# Coal & Candle Ck 7/1 2pm



## Peril (Sep 5, 2005)

Flew in from KL this morning and itching for a fish.

Need to catch up on some sleep and almanac says peak solar/lunar time is 15:00-17:30 so will launch from Akuna Bay at 2pm. Will be targetting the shoreline for bream.

Entrance to park is $11.

BTW, bought a couple of genuine YoZuri squid jigs and a shrimphunter clone in KL that I don't really need but couldn't resist the price.

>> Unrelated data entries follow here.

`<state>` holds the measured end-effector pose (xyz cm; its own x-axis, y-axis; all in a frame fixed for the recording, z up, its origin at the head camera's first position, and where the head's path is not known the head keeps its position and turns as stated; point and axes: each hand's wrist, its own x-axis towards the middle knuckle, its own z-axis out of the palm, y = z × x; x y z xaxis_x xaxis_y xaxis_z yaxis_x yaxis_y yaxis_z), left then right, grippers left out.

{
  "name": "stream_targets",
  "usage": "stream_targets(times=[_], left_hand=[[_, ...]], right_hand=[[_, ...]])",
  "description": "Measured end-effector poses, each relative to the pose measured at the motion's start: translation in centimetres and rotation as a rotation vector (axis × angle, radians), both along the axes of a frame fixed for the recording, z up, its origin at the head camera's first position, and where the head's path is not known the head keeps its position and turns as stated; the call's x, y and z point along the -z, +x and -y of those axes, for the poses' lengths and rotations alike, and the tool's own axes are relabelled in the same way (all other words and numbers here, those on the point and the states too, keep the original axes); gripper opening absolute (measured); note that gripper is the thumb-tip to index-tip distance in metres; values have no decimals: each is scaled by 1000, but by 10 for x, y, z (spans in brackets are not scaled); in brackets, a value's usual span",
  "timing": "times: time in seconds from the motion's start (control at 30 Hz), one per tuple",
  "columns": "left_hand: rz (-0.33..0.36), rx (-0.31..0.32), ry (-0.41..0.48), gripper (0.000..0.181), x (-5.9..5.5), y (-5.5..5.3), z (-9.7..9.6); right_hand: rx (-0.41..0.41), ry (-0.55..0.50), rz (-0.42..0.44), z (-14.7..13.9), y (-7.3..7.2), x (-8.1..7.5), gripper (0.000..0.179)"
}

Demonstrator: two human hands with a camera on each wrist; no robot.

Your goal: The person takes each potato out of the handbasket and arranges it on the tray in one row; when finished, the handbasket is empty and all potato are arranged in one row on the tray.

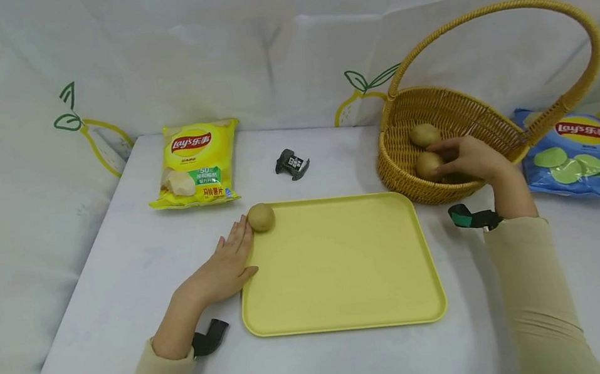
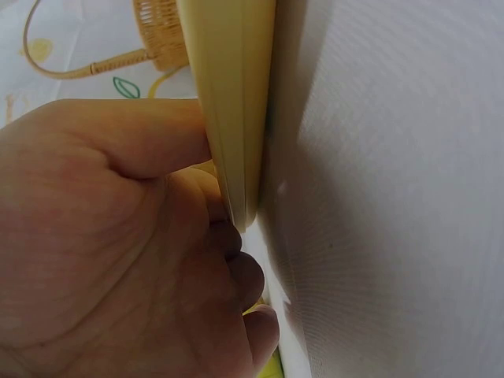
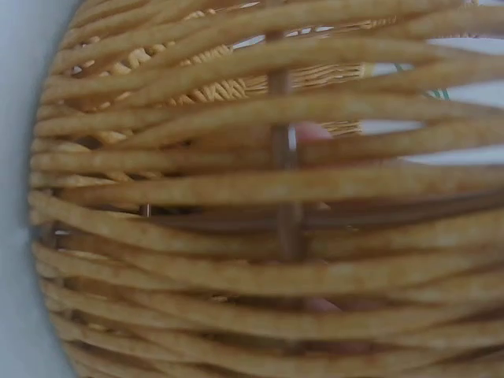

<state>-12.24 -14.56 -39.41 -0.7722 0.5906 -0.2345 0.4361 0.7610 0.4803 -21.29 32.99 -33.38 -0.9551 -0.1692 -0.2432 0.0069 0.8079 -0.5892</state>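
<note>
My right hand (image 1: 467, 160) reaches into the wicker basket (image 1: 410, 184), its fingers and thumb gripping a round potato (image 1: 428, 165). Just behind that one lies another potato (image 1: 425, 134). In the right wrist view the basket's woven side (image 3: 236, 189) covers most of the hand. On the left, my left hand (image 1: 225, 266) rests along the edge of the yellow tray (image 1: 338, 264) with straight fingers. Its fingertips are right at a potato (image 1: 261, 217) in the tray's far left corner. The left wrist view has the thumb against the tray rim (image 2: 232, 102).
A yellow chip bag (image 1: 197, 166) lies at the back left, a blue chip bag (image 1: 575, 157) right of the basket. Between the yellow bag and basket is a small black wrapped item (image 1: 292, 164). The tall basket handle (image 1: 493, 8) arches above. White cloth (image 1: 260, 59) hangs behind the table.
</note>
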Motion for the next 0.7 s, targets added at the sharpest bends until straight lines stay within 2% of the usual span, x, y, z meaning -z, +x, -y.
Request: stream_targets(times=[0.17, 0.4, 0.7], left_hand=[[-1, -1, 6, 72, -1, 1, 0], [-1, -2, -2, 71, -2, 1, 0], [-4, 0, -8, 71, 0, 0, 1]], right_hand=[[-7, -4, 4, -1, 0, 2, 65], [-10, 25, -48, -1, 1, 3, 62], [32, 9, -146, -1, 5, 3, 62]])
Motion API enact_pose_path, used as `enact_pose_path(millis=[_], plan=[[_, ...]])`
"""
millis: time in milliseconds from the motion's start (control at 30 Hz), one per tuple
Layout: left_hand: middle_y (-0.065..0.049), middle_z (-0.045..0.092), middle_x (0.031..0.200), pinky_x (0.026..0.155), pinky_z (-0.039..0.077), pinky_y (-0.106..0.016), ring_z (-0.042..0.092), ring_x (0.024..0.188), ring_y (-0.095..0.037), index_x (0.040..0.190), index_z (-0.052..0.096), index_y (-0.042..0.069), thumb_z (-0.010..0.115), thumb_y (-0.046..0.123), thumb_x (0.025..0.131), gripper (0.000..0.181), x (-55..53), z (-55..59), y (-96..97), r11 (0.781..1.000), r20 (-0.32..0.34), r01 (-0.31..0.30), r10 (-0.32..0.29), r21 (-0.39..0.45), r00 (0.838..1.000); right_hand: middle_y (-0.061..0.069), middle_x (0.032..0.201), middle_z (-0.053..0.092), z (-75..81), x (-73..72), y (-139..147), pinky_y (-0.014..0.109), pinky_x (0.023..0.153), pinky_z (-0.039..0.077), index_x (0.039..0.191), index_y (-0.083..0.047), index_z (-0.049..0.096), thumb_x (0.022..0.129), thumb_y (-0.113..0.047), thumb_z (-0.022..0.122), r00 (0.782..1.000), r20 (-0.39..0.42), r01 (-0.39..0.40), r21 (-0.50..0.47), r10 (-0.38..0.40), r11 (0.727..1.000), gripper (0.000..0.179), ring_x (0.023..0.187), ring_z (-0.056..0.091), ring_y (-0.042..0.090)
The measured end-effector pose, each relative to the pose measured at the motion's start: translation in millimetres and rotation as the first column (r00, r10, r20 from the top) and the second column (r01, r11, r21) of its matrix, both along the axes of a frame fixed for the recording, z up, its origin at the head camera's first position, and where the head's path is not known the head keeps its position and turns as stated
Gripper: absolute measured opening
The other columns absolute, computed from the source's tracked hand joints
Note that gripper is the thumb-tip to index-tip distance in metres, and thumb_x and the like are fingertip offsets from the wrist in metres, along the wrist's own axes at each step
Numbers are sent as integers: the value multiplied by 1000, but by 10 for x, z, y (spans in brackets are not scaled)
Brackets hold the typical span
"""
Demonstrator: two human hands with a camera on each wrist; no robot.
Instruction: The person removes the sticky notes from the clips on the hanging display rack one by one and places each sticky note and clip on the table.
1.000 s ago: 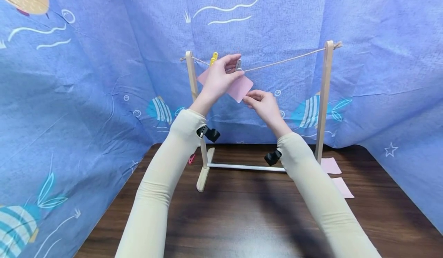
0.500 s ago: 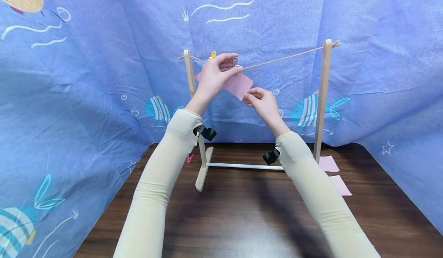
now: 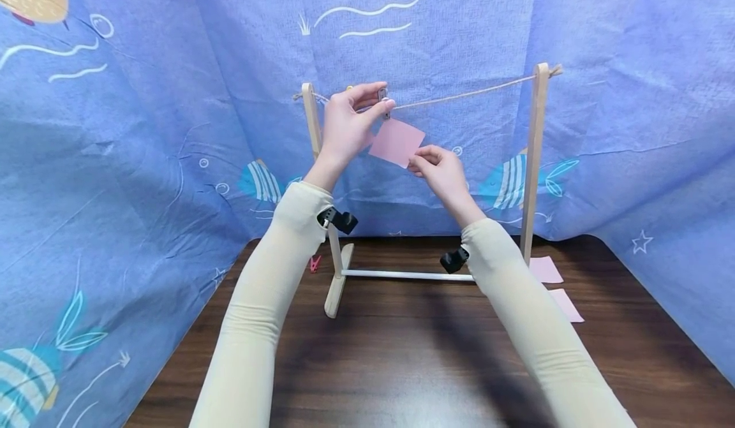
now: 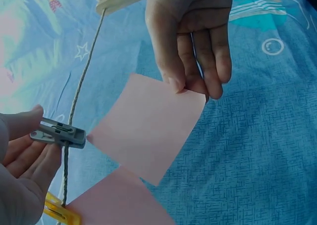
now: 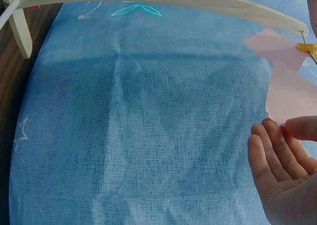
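Note:
My left hand [image 3: 346,125] pinches the handles of a grey clothespin [image 4: 60,134] at the twine [image 4: 83,71] strung across a wooden stand. Its clamping end points at a corner of a square pink paper [image 4: 148,128], right at the tip in the left wrist view. The opposite edge of that sheet is pinched between thumb and fingers of my right hand [image 3: 441,174], lower and to the right. Beside it, a second pink paper [image 4: 119,200] hangs from the twine by a yellow clothespin [image 4: 63,214]; in the head view my left hand mostly hides both.
The stand has a left post [image 3: 312,122], a right post [image 3: 534,160] and a white crossbar [image 3: 408,276] low over the dark wooden table [image 3: 390,364]. Pink sheets [image 3: 545,270] lie at the right, and a red clothespin [image 3: 314,263] lies at the left.
The pink paper has shifted right and turned, coming out from behind my left hand. My left hand has moved slightly left with the grey clothespin. The head view has shifted a little.

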State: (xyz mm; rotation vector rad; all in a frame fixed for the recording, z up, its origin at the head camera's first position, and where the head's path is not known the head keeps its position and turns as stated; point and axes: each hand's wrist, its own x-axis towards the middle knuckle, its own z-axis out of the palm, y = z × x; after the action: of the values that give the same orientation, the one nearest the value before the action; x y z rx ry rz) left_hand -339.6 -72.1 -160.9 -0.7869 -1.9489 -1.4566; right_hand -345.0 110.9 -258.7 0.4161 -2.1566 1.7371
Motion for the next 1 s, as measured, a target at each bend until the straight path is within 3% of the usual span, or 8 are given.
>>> enact_pose_path(millis=[233, 467, 767, 1000], plan=[[-19, 72, 116, 94, 53, -24, 71, 103, -15, 117, 73, -3, 78, 6, 89, 30, 1, 53, 25, 994, -32, 41, -38, 104, 999, 21, 111, 72, 17, 0, 54, 31, 88, 57, 116, 5, 67, 101, -20, 63, 1000, 6, 5, -7, -5, 1000, 30, 99, 71, 26], [-17, 72, 115, 93, 54, -25, 71, 103, -14, 115, 74, -3, 78, 6, 89, 28, 29, 63, 10, 988, -32, 52, -48, 146, 998, 22, 112, 71, 3, 4, 66, 33, 89, 57, 118, 6, 66, 101, -18, 62, 1000, 14, -3, -8, 3, 1000, 30, 96, 71, 21], [-19, 74, 109, 89, 56, -29, 73, 92, -13, 112, 76, -3, 79, 5, 87, 26, 45, 49, 22, 976, -23, 86, -83, 198, 996, 19, 111, 72, -15, 36, 104, 32, 88, 57, 118, 3, 67, 102, -21, 62, 1000, 14, 4, 11, -4, 1000, 29, 98, 70, 24], [-17, 75, 107, 87, 57, -31, 74, 87, -13, 111, 75, -5, 78, 2, 87, 25, 40, 52, 34, 965, -31, 120, -116, 234, 993, 22, 114, 71, -17, 45, 123, 42, 94, 55, 119, 5, 66, 102, -22, 63, 1000, 24, -7, 18, 6, 1000, 33, 104, 69, 33]])
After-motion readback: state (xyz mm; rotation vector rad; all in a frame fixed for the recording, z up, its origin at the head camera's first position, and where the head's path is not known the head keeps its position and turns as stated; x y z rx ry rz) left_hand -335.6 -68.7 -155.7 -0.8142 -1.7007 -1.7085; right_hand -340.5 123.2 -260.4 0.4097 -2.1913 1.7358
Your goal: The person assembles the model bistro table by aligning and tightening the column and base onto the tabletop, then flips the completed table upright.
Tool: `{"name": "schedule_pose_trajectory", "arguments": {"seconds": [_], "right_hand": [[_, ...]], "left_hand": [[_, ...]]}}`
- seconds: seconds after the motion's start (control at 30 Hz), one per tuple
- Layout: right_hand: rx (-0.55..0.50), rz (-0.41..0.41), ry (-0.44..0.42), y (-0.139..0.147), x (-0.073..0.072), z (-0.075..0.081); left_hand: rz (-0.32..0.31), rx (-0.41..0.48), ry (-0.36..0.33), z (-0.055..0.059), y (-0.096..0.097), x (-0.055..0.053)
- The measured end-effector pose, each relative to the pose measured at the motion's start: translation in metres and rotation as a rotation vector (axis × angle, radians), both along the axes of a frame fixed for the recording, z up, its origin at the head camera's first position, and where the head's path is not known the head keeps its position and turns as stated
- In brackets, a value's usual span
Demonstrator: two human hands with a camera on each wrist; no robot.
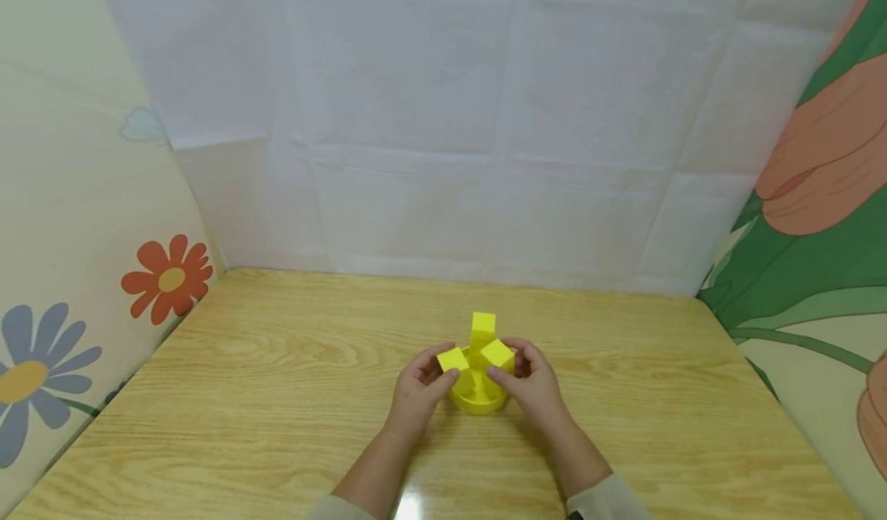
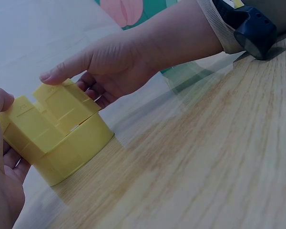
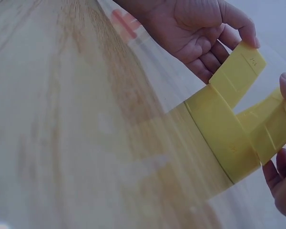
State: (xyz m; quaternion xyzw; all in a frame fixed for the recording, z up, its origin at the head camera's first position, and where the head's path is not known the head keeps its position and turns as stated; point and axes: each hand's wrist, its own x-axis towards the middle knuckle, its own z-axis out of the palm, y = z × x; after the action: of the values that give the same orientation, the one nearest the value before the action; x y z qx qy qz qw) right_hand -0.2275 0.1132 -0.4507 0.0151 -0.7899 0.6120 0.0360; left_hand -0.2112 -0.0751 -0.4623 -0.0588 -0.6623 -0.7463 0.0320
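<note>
A round yellow base (image 1: 480,407) stands on the wooden table, with three upright yellow blocks in it. My left hand (image 1: 412,393) grips the left block (image 1: 453,361), its thumb on the near face. On the other side, my right hand (image 1: 540,387) holds the right block (image 1: 498,353) between thumb and fingers. Behind these two rises the back block (image 1: 483,326), untouched by either hand. The left wrist view shows the base's yellow wall (image 2: 81,152) resting on the tabletop. Faint raised marks show on the left block (image 3: 239,71) in the right wrist view.
The wood-grain table (image 1: 277,381) extends around the hands on all sides. At its back edge hangs a creased white sheet (image 1: 416,119). Flower-patterned panels stand at the left (image 1: 83,196) and right (image 1: 825,273). A dark wrist device (image 2: 257,33) sits by the right sleeve.
</note>
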Motion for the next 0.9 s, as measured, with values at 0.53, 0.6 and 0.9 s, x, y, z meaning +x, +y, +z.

Will bring them with me and will sell them for $5 (unbelievable but true, place next door was selling them for twice as much) and $3


----------



## justcrusin (Oct 1, 2006)

would love too dave but I will be up at swansea for the old gal's b'day.

good luck Dave


----------



## Peril (Sep 5, 2005)

kraley said:


> Heya Dave.
> 
> I won't be able to make it up there today - I think I will stick around the parammata river (I am going to try to get some flatties/bream on fly - I am a glutton for punishment).
> 
> Good luck up there. What's your plan? SP's? HB's? Nippers?


Plan is to cast lures to the shore and work them back to the yak, keeping them near the bottom. Either sps or deep diving hbs. Probably will give a popper a go as the conditions are good for it (overcast).

Good luck on the fly. Should be able to pick up whiting over the flats


----------